Filmmaking, Hypnotism, Oka Crisis, Laughing Championships, Trailervision


Albert Nerenberg (born October 13, 1962) is a Canadian independent filmmaker, actor, journalist, hypnotist and laughologist. His films include Stupidity (2003), Escape to Canada (2005), Let's All Hate Toronto (2007), Laughology (2009) and Boredom (2013). Both Stupidity and Laughology are the first feature-length documentaries to discuss the topics of stupidity and laughter.

== Early life ==

Born in London, Ontario in 1962, Nerenberg studied English Drama at McGill University in Montreal, where he formed Theatre Shmeatre, an improvisational theatrical company, and served as editor in chief of the McGill Daily.

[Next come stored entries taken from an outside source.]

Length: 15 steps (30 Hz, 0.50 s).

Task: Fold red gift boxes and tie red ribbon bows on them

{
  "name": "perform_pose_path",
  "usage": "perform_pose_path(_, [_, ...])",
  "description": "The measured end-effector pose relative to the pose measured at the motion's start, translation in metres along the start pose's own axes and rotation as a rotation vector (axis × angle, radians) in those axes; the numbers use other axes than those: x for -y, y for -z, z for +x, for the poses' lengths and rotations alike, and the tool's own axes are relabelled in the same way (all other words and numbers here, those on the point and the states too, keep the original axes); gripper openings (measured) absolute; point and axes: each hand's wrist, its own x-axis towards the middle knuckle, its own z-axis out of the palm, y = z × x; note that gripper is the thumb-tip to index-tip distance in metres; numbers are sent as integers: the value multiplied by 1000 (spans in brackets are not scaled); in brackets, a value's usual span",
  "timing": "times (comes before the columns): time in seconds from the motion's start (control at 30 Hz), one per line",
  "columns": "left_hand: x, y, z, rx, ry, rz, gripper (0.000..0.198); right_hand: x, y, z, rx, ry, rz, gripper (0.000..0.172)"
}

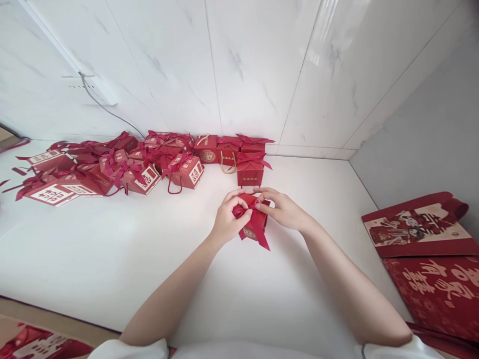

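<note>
A small red gift box (249, 232) stands on the white table in front of me, a dark red ribbon (261, 230) tied across its top with its tails hanging down the front. My left hand (231, 217) pinches the ribbon at the left of the knot, thumb and forefinger together. From the other side my right hand (283, 208) grips the ribbon near the bow, its fingertips at the top of the box. Just behind stands another red box (250, 175) with a ribbon bow.
Several ribboned red boxes (187, 172) stand along the tiled wall, most at the left. A grey cable (108, 110) runs down from a wall socket (95, 90). Large red gift bags (430, 284) lie at the right. More red packaging (41, 344) shows at the lower left.
</note>
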Motion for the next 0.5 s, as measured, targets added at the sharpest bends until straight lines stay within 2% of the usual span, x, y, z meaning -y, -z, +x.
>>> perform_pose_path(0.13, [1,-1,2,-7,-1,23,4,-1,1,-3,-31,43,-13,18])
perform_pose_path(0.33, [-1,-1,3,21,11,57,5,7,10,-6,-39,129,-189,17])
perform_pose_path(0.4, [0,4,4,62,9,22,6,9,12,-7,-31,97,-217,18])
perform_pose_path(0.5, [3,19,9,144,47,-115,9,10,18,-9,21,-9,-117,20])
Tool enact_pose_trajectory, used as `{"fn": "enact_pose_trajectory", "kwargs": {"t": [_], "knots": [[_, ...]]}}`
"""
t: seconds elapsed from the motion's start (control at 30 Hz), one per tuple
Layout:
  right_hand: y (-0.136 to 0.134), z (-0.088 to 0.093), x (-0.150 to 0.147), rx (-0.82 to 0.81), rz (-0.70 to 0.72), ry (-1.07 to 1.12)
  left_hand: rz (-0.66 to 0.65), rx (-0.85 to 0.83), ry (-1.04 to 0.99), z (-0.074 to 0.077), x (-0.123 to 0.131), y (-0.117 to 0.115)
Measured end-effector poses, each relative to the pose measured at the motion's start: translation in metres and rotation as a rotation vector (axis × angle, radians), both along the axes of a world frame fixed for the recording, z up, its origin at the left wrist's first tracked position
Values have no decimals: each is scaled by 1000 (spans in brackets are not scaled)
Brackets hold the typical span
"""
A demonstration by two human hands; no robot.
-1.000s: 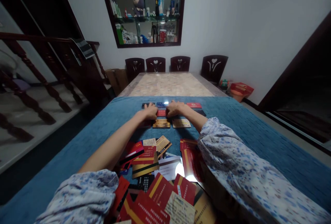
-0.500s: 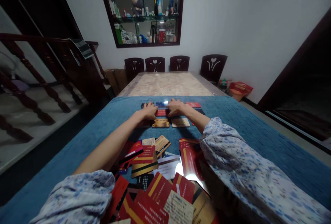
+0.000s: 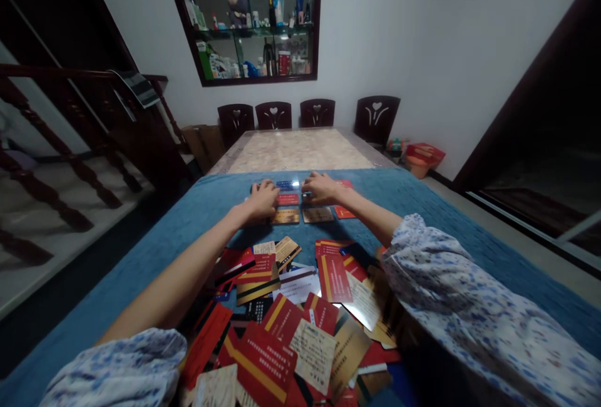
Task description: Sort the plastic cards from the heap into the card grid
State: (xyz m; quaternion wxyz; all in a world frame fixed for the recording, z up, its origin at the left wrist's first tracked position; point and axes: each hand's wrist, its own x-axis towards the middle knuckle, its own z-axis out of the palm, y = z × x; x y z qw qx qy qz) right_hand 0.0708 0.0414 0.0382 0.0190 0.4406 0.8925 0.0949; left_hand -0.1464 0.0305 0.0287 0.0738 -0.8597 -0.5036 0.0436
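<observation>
Cards lie in short rows on the blue cloth, at the far end of my reach. My left hand rests over the left end of these rows, fingers apart and pointing down, hiding most of what is beneath. Beside it are a blue card, a red card and a gold card. My right hand is spread over the column to their right, its fingertips on or just above a dark card that is mostly covered. Below that hand lies a beige-grey card; a red-orange card is to its right.
Closer to me spreads a loose, overlapping heap of red, gold, white and black cards, between my forearms. Past the cloth is the bare stone-patterned tabletop, with chairs behind it. A wooden railing stands at left.
My right hand has shifted right and a little away, off the red card's edge. My left hand stays beside the same cards. The whole view has swung slightly to the right.
</observation>
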Motion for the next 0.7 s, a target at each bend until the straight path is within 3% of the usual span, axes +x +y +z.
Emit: {"fn": "enact_pose_trajectory", "kwargs": {"t": [0.37,0.7], "knots": [[-51,4,34,38,0,60,-72,18,-48,-8,7,-46],[-87,-12,59,73,54,151,-159,7,-113,-15,16,-88]]}}
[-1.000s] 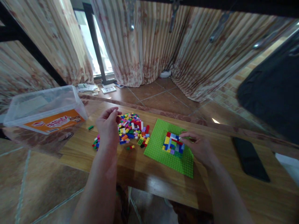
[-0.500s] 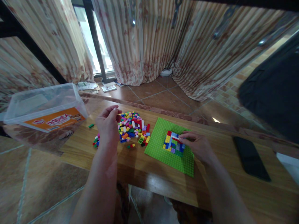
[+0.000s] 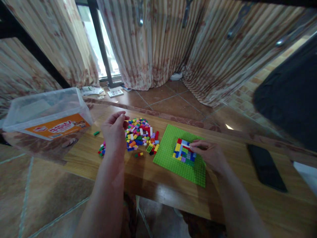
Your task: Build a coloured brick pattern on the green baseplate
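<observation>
A square block build (image 3: pixel 183 153) of red, white, blue, yellow, purple and green toy bricks stands on a bright green baseplate (image 3: pixel 164 150). My right hand (image 3: pixel 208 152) is closed in a pinch at the build's far right corner. Its fingertips are on a small brick beside the white and red ones, mostly hidden by the fingers. My left hand (image 3: pixel 114 127) hovers at the left side of a heap of loose bricks (image 3: pixel 138 135), with thumb and fingertips pressed together. Whatever it holds, if anything, is too small to make out.
A clear plastic tub (image 3: pixel 49 114) with an orange label stands at the table's left end. One green brick (image 3: pixel 96 133) lies apart near it. On the right, a black phone (image 3: pixel 266 168) rests on the wooden table (image 3: pixel 158 185). Striped curtains hang behind.
Both hands keep practically the same place and pose. The view has shifted very slightly; the bricks and baseplate have not visibly moved.
</observation>
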The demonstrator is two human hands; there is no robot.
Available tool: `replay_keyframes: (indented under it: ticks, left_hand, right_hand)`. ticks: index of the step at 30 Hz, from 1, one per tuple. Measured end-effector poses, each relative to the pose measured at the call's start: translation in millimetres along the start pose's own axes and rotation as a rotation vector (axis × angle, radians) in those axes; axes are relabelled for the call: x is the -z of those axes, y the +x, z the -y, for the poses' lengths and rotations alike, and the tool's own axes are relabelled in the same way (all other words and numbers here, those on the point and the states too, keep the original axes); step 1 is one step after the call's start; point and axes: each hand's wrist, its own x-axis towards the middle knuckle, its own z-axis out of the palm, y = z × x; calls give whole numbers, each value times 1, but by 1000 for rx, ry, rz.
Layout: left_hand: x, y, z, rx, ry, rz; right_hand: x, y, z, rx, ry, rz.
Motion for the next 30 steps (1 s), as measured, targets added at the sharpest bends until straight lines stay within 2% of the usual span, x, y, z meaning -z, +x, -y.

Formerly a newspaper reporter with the Montreal Gazette and talk radio host at CKGM, Nerenberg told the Montreal newspaper, La Presse, that he became a filmmaker after he smuggled a video camera through army lines during the 1990 Oka Crisis – a standoff between armed Mohawk Warriors and the Canadian military. The footage was later turned into his first documentary, entitled Okanada.

Film career[edit]

Among his early films was 1949, so-named because it cost only $19.49 to make, taking advantage of the sophistication of Hi-8 video equipment at that time.

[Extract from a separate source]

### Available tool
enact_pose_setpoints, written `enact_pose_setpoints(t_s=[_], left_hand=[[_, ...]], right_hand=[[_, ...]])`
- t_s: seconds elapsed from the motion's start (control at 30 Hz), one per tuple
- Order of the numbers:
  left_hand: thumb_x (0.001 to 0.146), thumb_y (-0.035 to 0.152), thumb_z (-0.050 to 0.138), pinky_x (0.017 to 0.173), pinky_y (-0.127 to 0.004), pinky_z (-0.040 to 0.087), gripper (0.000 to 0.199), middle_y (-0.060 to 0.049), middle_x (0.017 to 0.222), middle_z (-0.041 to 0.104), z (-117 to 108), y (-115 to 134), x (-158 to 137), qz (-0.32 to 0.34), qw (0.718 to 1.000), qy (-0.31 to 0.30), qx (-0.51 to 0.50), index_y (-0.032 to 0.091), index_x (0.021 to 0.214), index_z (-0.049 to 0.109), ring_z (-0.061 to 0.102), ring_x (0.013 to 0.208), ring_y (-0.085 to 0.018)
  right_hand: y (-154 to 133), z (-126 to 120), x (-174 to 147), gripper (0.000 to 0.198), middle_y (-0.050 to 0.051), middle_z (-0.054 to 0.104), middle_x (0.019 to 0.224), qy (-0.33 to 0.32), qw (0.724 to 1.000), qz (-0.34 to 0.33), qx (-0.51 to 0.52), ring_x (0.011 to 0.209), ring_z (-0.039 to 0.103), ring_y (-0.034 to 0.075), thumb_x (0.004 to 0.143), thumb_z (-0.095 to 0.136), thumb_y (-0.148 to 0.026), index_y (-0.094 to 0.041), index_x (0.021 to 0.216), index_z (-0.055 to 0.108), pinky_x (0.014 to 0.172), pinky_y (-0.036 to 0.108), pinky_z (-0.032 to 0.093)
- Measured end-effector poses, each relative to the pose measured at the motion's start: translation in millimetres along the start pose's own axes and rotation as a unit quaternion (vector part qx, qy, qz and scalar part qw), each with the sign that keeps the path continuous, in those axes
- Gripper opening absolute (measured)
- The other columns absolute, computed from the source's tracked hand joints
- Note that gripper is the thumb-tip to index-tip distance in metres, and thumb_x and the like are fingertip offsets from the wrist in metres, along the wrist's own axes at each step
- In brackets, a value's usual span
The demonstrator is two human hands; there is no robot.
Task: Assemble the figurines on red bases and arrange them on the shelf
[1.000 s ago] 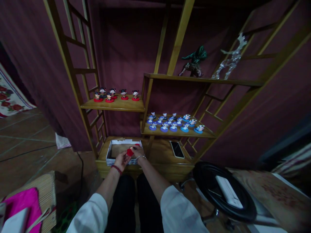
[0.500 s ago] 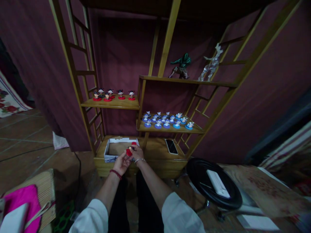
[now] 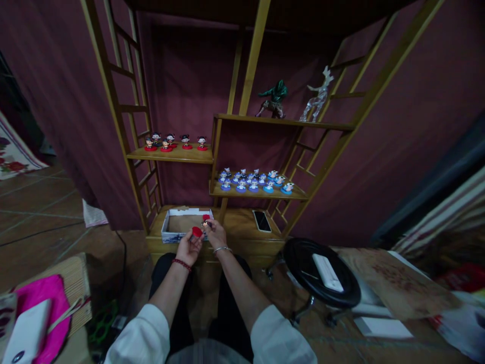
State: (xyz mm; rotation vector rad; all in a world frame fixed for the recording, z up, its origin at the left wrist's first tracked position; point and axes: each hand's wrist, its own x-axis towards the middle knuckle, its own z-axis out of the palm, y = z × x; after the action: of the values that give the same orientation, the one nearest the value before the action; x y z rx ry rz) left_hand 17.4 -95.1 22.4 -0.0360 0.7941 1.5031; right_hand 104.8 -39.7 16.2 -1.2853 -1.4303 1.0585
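My left hand (image 3: 190, 246) is closed on a round red base (image 3: 197, 232), held up in front of the cardboard box. Just to its right, my right hand (image 3: 215, 233) pinches a small dark-haired figurine (image 3: 206, 224). The base and the figurine look apart, though the fingers partly cover the figurine. Behind the hands stands the open shallow box (image 3: 169, 236), with a brown bottom and a red piece (image 3: 206, 217) at its right back corner. Figurines on red bases (image 3: 185, 141) stand on the left shelf above.
Purple and blue figurines (image 3: 241, 186) crowd the lower right shelf. Above them are a green hooded statue (image 3: 275, 98) and a clear deer (image 3: 319, 96). A phone (image 3: 261, 221) lies right of the box. A black stool (image 3: 303, 268) holds a white object (image 3: 328, 273).
The red base and the figurine, close together before, are now farther apart, one in each hand. My view has shifted slightly, and my knees have come up into it.
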Motion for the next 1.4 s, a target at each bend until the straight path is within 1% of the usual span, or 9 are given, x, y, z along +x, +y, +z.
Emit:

Nerenberg was recognized by the Cinémathèque Québécoise as a film innovator for having had a role in some of the developments in contemporary filmmaking; including the hand-held revolution, the Truvie where fictional films are shot in real situations, and in creating the format of fictional movie trailers. In 2001 Nerenberg was the subject of a retrospective at the Just for Laughs festival in Montreal.

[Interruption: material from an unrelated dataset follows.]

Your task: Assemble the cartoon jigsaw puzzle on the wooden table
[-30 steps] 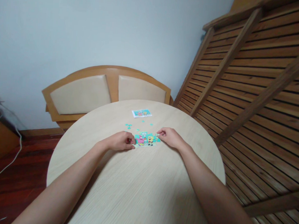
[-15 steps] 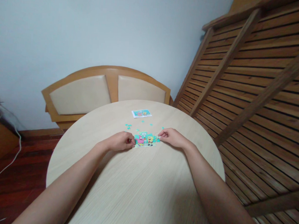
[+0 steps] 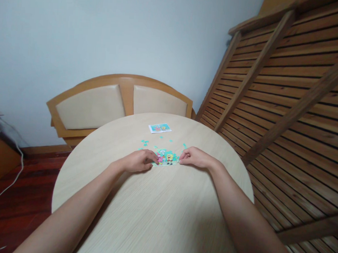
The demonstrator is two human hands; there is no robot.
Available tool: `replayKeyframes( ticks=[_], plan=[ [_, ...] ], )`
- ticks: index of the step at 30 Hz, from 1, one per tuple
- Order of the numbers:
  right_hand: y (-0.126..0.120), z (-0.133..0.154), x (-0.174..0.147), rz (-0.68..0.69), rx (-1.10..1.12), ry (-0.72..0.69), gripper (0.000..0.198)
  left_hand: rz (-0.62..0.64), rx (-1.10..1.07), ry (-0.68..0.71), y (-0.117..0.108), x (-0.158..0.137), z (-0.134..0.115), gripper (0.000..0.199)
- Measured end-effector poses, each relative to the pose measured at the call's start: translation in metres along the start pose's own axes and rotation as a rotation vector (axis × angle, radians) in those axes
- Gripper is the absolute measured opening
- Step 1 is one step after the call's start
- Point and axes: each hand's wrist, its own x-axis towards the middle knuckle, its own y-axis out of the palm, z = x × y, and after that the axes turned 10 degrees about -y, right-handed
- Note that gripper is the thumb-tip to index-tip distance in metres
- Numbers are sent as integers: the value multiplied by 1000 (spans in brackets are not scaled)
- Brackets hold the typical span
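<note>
A partly joined jigsaw puzzle (image 3: 169,158) with cartoon figures, one pink and one yellow, lies on the round table. My left hand (image 3: 139,161) rests at its left side, fingers stretched out over the pink figure and touching the puzzle; nothing shows in its grasp. At the right edge my right hand (image 3: 197,157) is closed in a pinch on a small puzzle piece (image 3: 178,161), low against the puzzle. Fingertips cover most of that piece, so I cannot tell whether it is joined.
Loose green pieces (image 3: 145,143) lie beyond the puzzle on the left, and more pieces (image 3: 184,145) sit near my right hand. A printed picture card (image 3: 160,128) lies farther back on the table (image 3: 153,208). Behind stands a padded headboard (image 3: 93,103); a slatted wooden frame (image 3: 272,101) leans at right.
My left fingers have uncurled and slid right onto the puzzle's pink figure. My right hand has lowered slightly toward me, bringing its pinched piece down by the puzzle's lower right edge.
</note>
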Motion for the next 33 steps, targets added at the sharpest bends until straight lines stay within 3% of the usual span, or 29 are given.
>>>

Nerenberg is the founder of Trailervision. Trailervision is the idea that movie trailers are their own artistic medium. CNN has profiled Trailervision, calling it an "international cult phenomenon."[1]

Nerenberg has directed over 70 Trailervision trailers and over a dozen TV documentaries.

In 2005, Nerenberg directed Escape to Canada, a documentary about how Canada has unintentionally usurped America's place as the Land of the Free.[2]

In 2007's Let's All Hate Toronto, Mr. Toronto (Nerenberg's eye-patched co-director Rob Spence) embarks on a coast-to-coast Canadian tour to promote “the centre of the universe” by waving a banner that reads “Toronto Appreciation Day.”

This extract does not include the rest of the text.